- Activity -
For the entries that follow, retype exactly the lines from the one containing "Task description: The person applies" to the one containing "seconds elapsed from", inclusive, and only those. Images stay out of the copy.

- Data for the task -
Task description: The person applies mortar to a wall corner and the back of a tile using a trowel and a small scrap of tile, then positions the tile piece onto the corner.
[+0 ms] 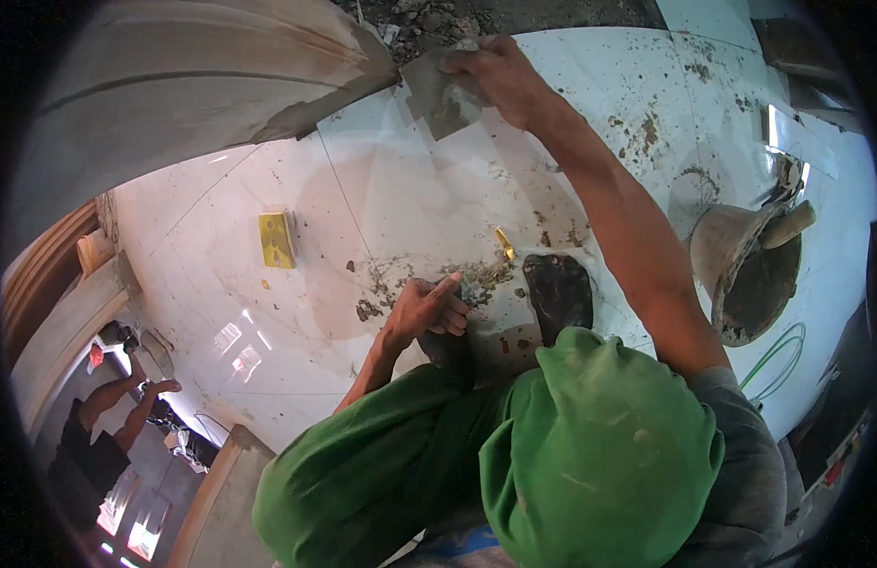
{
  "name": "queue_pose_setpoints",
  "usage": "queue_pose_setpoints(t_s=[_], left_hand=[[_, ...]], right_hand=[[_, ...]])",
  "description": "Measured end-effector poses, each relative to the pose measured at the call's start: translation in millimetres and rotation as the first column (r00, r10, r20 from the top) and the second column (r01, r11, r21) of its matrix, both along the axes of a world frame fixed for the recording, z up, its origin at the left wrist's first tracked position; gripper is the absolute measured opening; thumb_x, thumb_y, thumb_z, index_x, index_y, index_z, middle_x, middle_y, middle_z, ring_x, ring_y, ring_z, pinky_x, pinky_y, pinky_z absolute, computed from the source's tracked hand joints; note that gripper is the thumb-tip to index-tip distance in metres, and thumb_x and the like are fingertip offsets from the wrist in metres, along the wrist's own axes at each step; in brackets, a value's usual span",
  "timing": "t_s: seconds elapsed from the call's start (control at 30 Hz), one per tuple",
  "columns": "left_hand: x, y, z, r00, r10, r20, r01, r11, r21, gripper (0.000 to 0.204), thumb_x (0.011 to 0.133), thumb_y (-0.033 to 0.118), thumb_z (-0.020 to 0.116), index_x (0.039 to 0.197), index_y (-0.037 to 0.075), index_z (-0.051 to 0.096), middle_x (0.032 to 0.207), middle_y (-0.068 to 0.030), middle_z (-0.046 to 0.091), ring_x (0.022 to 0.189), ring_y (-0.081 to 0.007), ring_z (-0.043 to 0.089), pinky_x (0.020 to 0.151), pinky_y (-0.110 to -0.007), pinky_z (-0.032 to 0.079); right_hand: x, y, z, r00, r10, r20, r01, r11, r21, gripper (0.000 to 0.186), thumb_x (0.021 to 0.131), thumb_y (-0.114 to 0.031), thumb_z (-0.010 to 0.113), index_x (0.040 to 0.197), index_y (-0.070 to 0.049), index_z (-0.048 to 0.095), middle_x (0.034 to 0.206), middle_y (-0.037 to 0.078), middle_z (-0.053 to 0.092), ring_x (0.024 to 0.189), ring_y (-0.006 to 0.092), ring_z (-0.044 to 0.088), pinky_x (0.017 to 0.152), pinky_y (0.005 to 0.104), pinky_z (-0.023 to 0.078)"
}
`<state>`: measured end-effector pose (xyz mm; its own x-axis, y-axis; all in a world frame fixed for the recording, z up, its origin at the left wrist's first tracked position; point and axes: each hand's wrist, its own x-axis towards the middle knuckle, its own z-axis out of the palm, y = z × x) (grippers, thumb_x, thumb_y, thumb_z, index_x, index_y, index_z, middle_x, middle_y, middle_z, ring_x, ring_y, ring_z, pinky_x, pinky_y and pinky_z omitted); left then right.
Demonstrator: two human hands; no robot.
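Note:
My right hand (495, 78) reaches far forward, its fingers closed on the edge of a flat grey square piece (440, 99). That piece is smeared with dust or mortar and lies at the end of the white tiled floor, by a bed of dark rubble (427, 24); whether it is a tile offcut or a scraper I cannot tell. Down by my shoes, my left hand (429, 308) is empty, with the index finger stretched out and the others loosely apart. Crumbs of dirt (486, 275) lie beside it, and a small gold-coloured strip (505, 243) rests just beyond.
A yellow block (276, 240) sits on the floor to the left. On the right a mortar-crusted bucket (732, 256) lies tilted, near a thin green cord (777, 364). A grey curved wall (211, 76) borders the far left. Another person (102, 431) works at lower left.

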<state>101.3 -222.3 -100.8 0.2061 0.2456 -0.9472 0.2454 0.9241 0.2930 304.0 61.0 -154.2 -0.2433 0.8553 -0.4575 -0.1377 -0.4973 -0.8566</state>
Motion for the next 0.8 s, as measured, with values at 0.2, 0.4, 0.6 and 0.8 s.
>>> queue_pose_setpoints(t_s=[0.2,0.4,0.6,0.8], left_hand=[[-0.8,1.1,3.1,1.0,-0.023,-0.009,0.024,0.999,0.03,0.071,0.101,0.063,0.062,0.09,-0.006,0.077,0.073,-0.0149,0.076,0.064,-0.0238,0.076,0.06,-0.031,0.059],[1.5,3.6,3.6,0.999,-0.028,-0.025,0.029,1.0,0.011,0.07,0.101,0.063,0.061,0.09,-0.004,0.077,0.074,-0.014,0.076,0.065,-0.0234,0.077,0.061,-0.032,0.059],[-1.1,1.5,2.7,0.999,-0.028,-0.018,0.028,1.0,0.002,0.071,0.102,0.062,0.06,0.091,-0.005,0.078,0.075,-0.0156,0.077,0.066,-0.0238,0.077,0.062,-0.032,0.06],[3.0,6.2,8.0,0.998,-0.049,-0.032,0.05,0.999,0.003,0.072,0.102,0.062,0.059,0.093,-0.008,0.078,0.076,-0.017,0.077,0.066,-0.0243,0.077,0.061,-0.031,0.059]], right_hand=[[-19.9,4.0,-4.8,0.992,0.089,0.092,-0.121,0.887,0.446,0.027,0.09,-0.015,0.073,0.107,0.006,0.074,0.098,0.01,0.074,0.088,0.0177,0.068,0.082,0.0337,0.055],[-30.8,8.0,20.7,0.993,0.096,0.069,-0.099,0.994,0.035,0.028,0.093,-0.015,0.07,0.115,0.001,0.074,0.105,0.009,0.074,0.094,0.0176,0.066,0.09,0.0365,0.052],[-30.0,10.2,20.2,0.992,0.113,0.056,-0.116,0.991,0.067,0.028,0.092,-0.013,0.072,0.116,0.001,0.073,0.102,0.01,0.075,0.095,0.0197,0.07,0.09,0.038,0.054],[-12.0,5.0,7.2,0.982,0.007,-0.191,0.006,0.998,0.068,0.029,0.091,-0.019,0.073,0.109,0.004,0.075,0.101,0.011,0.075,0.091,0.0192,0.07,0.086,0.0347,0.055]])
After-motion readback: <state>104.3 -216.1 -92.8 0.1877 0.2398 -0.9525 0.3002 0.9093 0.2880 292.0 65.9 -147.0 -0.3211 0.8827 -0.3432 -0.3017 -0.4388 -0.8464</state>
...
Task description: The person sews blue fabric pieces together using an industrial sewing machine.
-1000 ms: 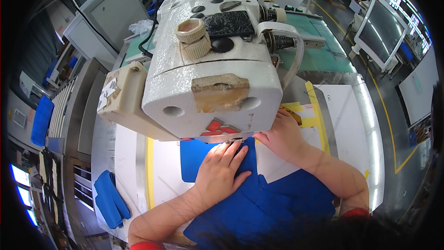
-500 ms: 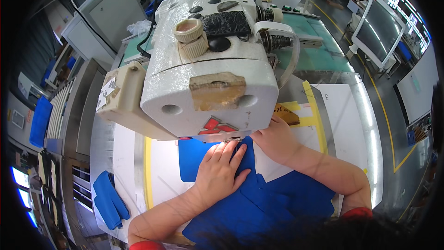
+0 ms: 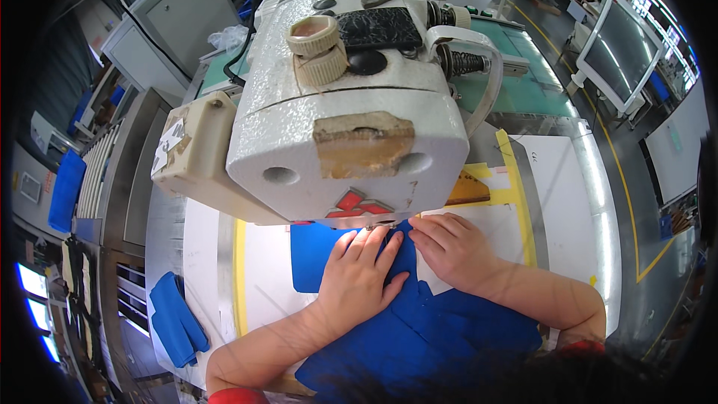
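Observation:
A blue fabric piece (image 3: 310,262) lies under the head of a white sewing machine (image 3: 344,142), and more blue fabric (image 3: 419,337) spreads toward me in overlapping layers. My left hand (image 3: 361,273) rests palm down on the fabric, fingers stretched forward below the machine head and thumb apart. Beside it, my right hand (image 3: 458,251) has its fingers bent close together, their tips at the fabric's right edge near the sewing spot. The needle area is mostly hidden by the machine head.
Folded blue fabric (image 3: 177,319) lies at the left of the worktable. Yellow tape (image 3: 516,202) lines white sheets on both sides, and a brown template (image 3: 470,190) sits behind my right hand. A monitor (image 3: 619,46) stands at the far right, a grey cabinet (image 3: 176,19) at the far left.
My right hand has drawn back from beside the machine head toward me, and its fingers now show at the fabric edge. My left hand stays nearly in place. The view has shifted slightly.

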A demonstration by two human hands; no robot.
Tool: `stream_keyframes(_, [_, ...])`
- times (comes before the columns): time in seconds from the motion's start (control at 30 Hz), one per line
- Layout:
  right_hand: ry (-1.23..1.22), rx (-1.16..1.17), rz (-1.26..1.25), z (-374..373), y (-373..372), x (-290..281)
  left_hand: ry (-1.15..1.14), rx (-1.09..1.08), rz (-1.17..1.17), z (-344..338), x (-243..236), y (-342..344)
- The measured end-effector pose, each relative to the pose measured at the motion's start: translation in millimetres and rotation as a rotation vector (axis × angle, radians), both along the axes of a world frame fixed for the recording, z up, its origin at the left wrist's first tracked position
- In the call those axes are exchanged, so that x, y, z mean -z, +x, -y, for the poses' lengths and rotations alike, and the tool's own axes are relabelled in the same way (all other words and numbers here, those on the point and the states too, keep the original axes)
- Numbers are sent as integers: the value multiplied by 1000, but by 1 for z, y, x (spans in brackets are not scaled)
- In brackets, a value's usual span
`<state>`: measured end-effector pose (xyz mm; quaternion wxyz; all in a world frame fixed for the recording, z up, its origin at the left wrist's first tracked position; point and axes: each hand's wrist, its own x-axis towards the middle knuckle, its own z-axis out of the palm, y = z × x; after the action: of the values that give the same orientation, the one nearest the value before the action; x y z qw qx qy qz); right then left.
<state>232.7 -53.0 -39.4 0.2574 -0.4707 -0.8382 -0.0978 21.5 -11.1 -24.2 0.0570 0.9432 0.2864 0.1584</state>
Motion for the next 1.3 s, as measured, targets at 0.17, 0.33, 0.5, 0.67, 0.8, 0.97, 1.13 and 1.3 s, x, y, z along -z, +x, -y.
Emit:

- Solved exercise -
Task description: The person applies mortar to a wall corner and the back of a tile using a trowel and a small scrap of tile, then positions the tile piece onto the corner.
[+0 ms] 
{
  "name": "queue_pose_setpoints",
  "usage": "queue_pose_setpoints(t_s=[_], left_hand=[[_, ...]], right_hand=[[_, ...]])",
  "description": "Measured end-effector poses, each relative to the pose measured at the call's start: translation in millimetres and rotation as the first column (r00, r10, r20 from the top) and the second column (r01, r11, r21) of its matrix, both along the axes of a world frame fixed for the recording, z up, its origin at the left wrist's first tracked position; gripper is the absolute measured opening; thumb_x, thumb_y, thumb_z, index_x, index_y, index_z, middle_x, middle_y, middle_z, ring_x, ring_y, ring_z, pinky_x, pinky_y, pinky_z absolute, computed from the source's tracked hand joints; note that gripper is the thumb-tip to index-tip distance in metres, and thumb_x and the like are fingertip offsets from the wrist in metres, along the wrist's own axes at each step; in brackets, a value's usual span",
  "timing": "t_s: seconds elapsed from the call's start (control at 30 Hz), one per tuple",

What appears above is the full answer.